Sahih International:
He will say, "My Lord, why have you raised me blind while I was [once] seeing?"
İngilizce:
He will say: "O my Lord! why hast Thou raised me up blind, while I had sight (before)?"
Azerbaycanca:
O belə deyər: “Ey Rəbbim! Nə üçün məni məhşərə kor olaraq gətirdin, halbuki mən (dünyada hər şeyi) görürdüm!”
Süleyman Ateş:
Rabbim der, niçin beni kör sürdün, oysa ben görür idim?
Diyanet Vakfı:
O: Rabbim! Beni niçin kör olarak haşrettin? Oysa ben, hakikaten görür idim!, der.
Erhan Aktaş:
“Rabb’im, beni neden kör olarak haşrettin? Oysa dünyada iken gören biriydim.” der.
Kral Fahd:
O, Rabbim! Beni niçin kör olarak haşrettin? Oysa ben, hakikaten görür idim, der.
Hasan Basri Çantay:
(Artık o zaman) o: «Rabbim, beni niçin kör haşretdin? Halbuki ben hakıykaten görücü idim» demişdir.
Muhammed Esed:
(Böyle biri, Kıyamet Günü´nde:) "Rabbim, ben gören biriyken beni niçin kör olarak kaldırdın?" diye soracak.
Gültekin Onan:
20:124
Ali Fikri Yavuz:
(Kur’an’dan yüz çeviren kimse) şöyle der: “- Rabbim, beni niçin kör olarak haşrettin. Halbuki ben (dünyada) gözlü idim, görüyordum.”
Portekizce:
Dirá: Ó Senhor meu, por que me congregastes cego, quando eu tinha antes uma boa visão?
İsveççe:
Och han skall säga: "Herre! Varför har Du låtit mig stiga fram blind [i denna församling]? [På jorden] var jag seende."
Farsça:
می گوید: پروردگارا! برای چه مرا نابینا محشور کردی، در حالی که [در دنیا] بینا بودم؟
Kürtçe:
دەڵێ ئەی پەروەردگارم بۆچی بە کوێری حەشرت کردم خۆ من (لە دونیادا) چاو ساغ و بینا بووم
Özbekçe:
У: «Эй Роббим, нима учун мени кўр ҳолда тирилтирдинг.
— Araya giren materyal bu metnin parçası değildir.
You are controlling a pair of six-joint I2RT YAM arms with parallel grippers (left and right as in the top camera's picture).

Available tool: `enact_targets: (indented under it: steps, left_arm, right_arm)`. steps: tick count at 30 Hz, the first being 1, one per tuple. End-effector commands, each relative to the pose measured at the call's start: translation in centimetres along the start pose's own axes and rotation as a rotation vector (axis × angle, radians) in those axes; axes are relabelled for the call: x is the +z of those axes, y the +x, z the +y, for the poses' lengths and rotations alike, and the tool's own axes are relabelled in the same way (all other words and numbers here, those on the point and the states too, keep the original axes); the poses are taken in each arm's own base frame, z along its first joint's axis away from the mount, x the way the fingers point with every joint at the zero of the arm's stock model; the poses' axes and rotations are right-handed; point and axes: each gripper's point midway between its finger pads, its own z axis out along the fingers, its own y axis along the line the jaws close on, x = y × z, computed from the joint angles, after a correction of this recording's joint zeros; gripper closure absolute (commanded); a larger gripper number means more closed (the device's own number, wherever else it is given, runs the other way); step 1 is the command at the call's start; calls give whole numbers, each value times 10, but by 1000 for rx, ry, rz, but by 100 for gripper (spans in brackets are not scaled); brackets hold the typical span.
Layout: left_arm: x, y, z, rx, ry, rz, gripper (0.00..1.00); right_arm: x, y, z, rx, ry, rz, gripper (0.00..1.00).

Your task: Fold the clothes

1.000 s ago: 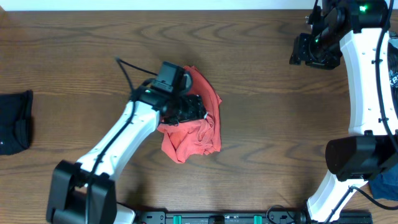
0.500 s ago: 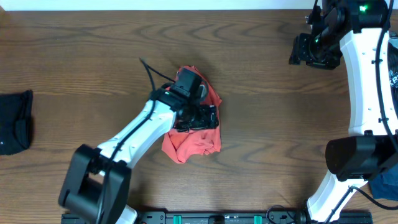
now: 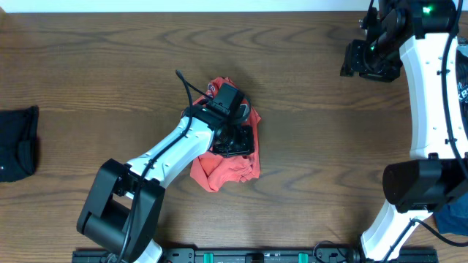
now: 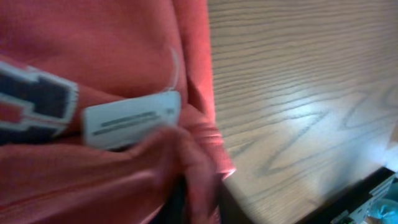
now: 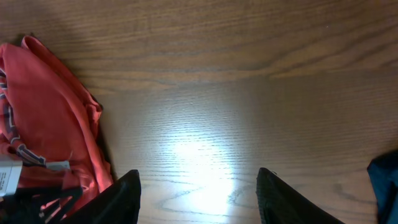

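A: Shirt loc?
B: Coral-red T-shirt [image 3: 223,166] is a crumpled heap mid table [image 3: 329,146], bunched with no flat panel showing. The top edge of the heap pokes out past the arm.
A: L arm?
B: The left gripper [image 3: 234,137] sits right on top of the heap, over its upper half, with the arm coming in from the lower-left corner.
A: Clamped on fabric?
B: Can't tell. The overhead shows only a dark mass on the cloth, and the left wrist cam is filled with red folds. No fingertips are clear there.
A: Anything readable in the wrist cam?
B: White neck tag [image 4: 132,118] lies on the fabric w/ blurred print. Navy-and-white lettering [image 4: 34,102] is at the left edge. Bare wood to the right.
A: R arm?
B: The right gripper [image 5: 199,186] is up at the far-right corner in the overhead, well apart from the shirt. Its fingers [image 5: 124,199] are spread wide w/ nothing between them, only tabletop below.
A: Other stuff?
B: Black cloth [image 3: 16,142] at the table's left edge, and blue cloth [image 3: 453,215] at the lower right — both well apart from the shirt.
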Motion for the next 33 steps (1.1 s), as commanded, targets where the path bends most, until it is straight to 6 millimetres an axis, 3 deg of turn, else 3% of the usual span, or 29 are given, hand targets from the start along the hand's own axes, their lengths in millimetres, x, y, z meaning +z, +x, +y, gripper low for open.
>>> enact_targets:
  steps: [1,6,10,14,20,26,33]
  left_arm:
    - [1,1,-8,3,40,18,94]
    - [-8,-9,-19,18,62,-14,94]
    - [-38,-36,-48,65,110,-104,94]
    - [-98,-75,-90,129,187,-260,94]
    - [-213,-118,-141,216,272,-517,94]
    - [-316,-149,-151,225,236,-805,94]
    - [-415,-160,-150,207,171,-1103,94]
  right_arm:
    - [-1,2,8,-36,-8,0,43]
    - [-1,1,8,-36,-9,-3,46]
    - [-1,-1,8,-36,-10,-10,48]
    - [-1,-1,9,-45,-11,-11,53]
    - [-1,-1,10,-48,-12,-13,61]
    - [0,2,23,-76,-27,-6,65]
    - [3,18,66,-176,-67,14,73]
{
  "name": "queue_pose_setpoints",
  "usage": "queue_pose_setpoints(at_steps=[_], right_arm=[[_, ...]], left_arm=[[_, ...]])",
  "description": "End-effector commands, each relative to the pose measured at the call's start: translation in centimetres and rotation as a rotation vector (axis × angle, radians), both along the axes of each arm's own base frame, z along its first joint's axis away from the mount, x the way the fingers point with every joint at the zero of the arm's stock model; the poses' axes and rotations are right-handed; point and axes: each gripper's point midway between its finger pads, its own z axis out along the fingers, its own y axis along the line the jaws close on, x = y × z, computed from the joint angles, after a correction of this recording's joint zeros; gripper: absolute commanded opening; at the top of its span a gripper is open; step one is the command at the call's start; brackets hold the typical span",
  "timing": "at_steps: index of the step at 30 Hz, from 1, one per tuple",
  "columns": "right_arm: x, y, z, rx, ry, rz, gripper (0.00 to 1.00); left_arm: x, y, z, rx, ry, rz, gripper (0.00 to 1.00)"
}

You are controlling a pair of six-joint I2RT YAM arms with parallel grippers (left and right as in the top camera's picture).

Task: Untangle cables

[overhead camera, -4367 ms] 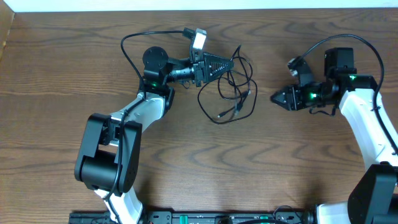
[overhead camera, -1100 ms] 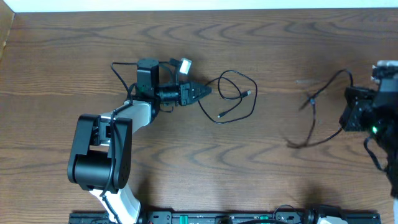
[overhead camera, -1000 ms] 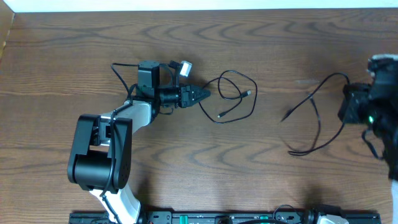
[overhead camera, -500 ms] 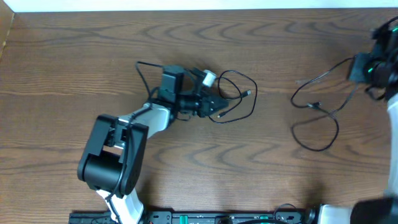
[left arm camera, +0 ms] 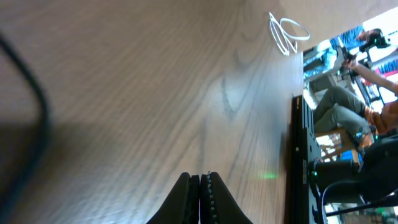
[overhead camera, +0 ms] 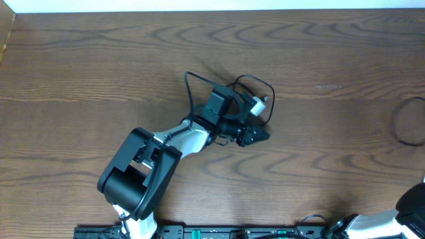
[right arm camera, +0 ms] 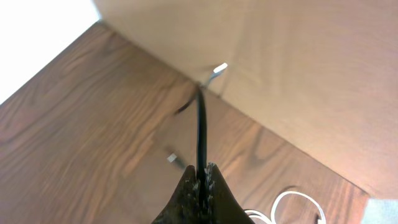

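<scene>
A thin black cable [overhead camera: 265, 85] lies in a loop at the table's middle, partly under my left wrist. My left gripper [overhead camera: 263, 135] is just in front of that loop; in the left wrist view it [left arm camera: 200, 178] is shut with nothing between the fingers, low over bare wood, and a blurred black cord [left arm camera: 34, 118] passes at the left. My right gripper [right arm camera: 200, 167] is shut on a second black cable [right arm camera: 200, 124], whose metal plug [right arm camera: 219, 68] hangs free. That cable's loop [overhead camera: 397, 123] shows at the overhead's right edge. A white cable [right arm camera: 287, 200] lies coiled below it and shows far off in the left wrist view [left arm camera: 287, 30].
The left arm's own thicker black wire [overhead camera: 190, 86] arcs behind its wrist. A pale wall [right arm camera: 298, 68] borders the table beyond the right gripper. A black rail [left arm camera: 305, 168] runs along the table's front edge. The right arm is almost wholly outside the overhead view.
The left arm has swung right and forward, past the middle cable loop. The right arm has left the overhead view, dragging its black cable to the right edge.
</scene>
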Motion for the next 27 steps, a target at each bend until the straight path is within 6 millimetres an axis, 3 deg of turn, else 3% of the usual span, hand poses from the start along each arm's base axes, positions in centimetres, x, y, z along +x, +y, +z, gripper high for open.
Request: queue_pose_setpoints(at_steps=[1, 10, 18, 23, 24, 25, 26, 27], right_arm=[[-0.2, -0.9, -0.6, 0.063, -0.057, -0.009, 0.01], [1.7, -3.8, -9.2, 0.203, 0.072, -0.030, 0.01], [0.2, -6.6, -13.4, 0.238, 0.154, -0.111, 0.01], [0.1, -6.6, -14.1, 0.257, 0.161, -0.122, 0.01], [0.1, -6.6, -14.1, 0.261, 0.158, -0.125, 0.17], [0.2, -6.5, -14.1, 0.265, 0.154, -0.119, 0.46], [0.4, -6.4, -14.2, 0.273, 0.147, -0.111, 0.83], [0.4, -6.2, -14.3, 0.280, 0.147, -0.109, 0.94]], left_arm=[[-0.2, -0.4, 0.0, 0.014, -0.037, -0.003, 0.07], [-0.7, -0.6, -0.1, 0.022, -0.026, -0.015, 0.08], [-1.0, -0.4, -0.5, 0.039, -0.006, -0.012, 0.08], [-1.0, -0.4, -0.6, 0.041, -0.004, -0.012, 0.08], [-1.0, -0.4, -0.5, 0.041, -0.004, -0.012, 0.08], [-1.0, -0.3, -0.6, 0.043, -0.001, -0.012, 0.08], [-0.9, -0.3, -0.7, 0.050, -0.002, -0.006, 0.08], [-0.8, -0.2, -0.9, 0.061, -0.004, 0.002, 0.08]])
Ахир, кўрувчи эдим-ку!» деди.
Malayca:
Ia berkata: "Wahai Tuhanku, mengapa Engkau himpunkan daku dalam keadaan buta, padahal aku dahulu melihat?"
Arnavutça:
Ai do të thtotë: “O Zoti im, përse më ringjalle të verbër, kur unë, me të vërtetë, kam pasur të pamurit më parë?”
Bulgarca:
Ще рече: “Господи, защо ме подкара сляп, а бях зрящ?”
Sırpça:
„Господару мој“, рећи ће, „зашто си ме слепог проживео кад сам имао вид?“
Çekçe:
a řekne: 'Pane, proč jsi mne vzkřísil jako slepého, když dříve byl jsem vidoucí?'
Urduca:
وہ کہے گا "پروردگار، دُنیا میں تو میں آنکھوں والا تھا، یہاں مجھے اندھا کیوں اُٹھایا؟"
Tacikçe:
Гӯяд: «Эй Парвардигори ман, чаро маро нобино зинда кардӣ ва ҳол он ки ман бино будам?»
Tatarca:
Сукыр хәлендә кубарылгач әйтте: "Йә Рабби мине ни өчен сукыр хәлемдә кубардың, бит мин дөньяда вакытымда күзле идем?"
Endonezyaca:
Berkatalah ia: "Ya Tuhanku, mengapa Engkau menghimpunkan aku dalam keadaan buta, padahal aku dahulunya adalah seorang yang melihat?"
Amharca:
«ጌታዬ ሆይ! ለምን ዕውር አድርገህ አስነሳኸኝ በእርግጥ የማይ የነበርኩ ስኾን» ይላል፡፡
Tamilce:
அவன் கூறுவான்: “என் இறைவா! என்னை குருடனாக ஏன் எழுப்பினாய், நான் பார்வை உள்ளவனாக இருந்தேனே?”
Korece:
그때 그가 주여 왜 저를 장님으로 부르셨나이까 저는 시력 이 있었나이다 라고 하니
Vietnamca:
(Kẻ quay lưng với thông điệp nhắc nhở) sẽ nói: “Lạy Thượng Đế của bề tôi, tại sao Ngài dựng bề tôi sống lại mù lòa trong lúc trước đây bề tôi hãy còn nhìn thấy.”